La poésie sera toujours son ultime secours. On dit qu’à la maturité, il a déjà écrit plus de 7000 haïkus, et parmi eux, les plus beaux du genre.
faire scintiller l’essentiel
Qu’est-ce qui le rend si attachant ? La solitude, la pauvreté dites avec une certaine nonchalance, la dérision parfois même pour parler de soi, l’épure du haïku jusqu’à faire scintiller l’essentiel habitent toute son œuvre. Issa invite à délaisser tout pathos, mais, avec sa simplicité et son authenticité, il nous touche de plein fouet.
Un moment, quelques années à peine, il semble trouver le bonheur, épousant, lui qui a 52 ans, Kiku, 28 ans. C’est une renaissance que l’existence lui promet. Mais à partir de là, après chaque joie, un coup du sort lui est réservé : Kiku lui donne un premier fils, qui meurt à un mois ; à cette même époque, il perd aussi son meilleur ami, est atteint de gale…Puis, enfin, un nouveau soleil lui est offert : une petite fille, Satoko, qu’il regarde grandir avec émerveillement. Hélas, la variole l’emporte alors qu’elle n’a pas deux ans …
Ce deuil laisse le poète inconsolé, et Sakoto continuera à hanter jusqu’à la fin de sa vie ce père frappé du pire.

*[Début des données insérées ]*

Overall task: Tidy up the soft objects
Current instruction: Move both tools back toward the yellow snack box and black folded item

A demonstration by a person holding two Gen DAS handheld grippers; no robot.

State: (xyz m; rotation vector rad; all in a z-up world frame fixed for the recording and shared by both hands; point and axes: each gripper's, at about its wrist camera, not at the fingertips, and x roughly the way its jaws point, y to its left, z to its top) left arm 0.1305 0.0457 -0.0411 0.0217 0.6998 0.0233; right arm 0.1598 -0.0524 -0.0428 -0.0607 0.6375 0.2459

Une nuit, il rêve d’elle qui sourit :
Vent d’automne
Toujours elle voulait arracher
les fleurs rouges
(ed Moundarren)
sur ma joue
je pressais
un melon d’eau
(ed. Cecile Dufaud)
la contemplation du monde
Issa connaîtra à nouveau le deuil : celui de sa femme, celui d’un autre petit garçon ; il se remariera deux fois, reviendra vivre dans son village, mais sa maison sera détruite lors d’un incendie…
Au milieu de tant de chaos, il continue toute sa vie à écrire et polir des haïkus, recueillir ceux des haijins qu’il apprécie… Son journal le plus personnel et le plus émouvant, écrit peu après la perte de Satoko, dévoile son “printemps ”[9], une existence désormais tournée vers la recherche de la sérénité, en pleine acceptation des revers que le destin lui a envoyé. La pratique Bouddhique, la foi en Amida – “Bouddha qui est dans la terre de l’Ouest ”- ouvrent son cœur et lui offrent le recul d’où il affirme qu’il peut encore contempler le monde- des insectes aux fleurs sauvages- et, malgré tout, l’aimer.
[1] 1666-1694
[2] 1885-1925
[3] 1866-1902
[4] 1882-1940
[5] 1715-1783
[6] 1763-1827
[7] Cité in Kobayashi Issa, « Ora Ga Haru, Mon année de printemps », traduit du japonais et présenté par Brigitte Allioux , Nantes, ed Cecile Dufaut, 2006. et en version Poche chez Philippe Picquier
[8] Kobayashi Issa, « Ora Ga Haru, Mon année de printemps », traduit du japonais et présenté par Brigitte Allioux , Nantes, ed Cecile Dufaut, 2006.
[9] Kobayashi Issa, « Ora Ga Haru, Mon année de printemps », traduit du japonais et présenté par Brigitte Allioux , Nantes, ed Cecile Dufaut, 2006.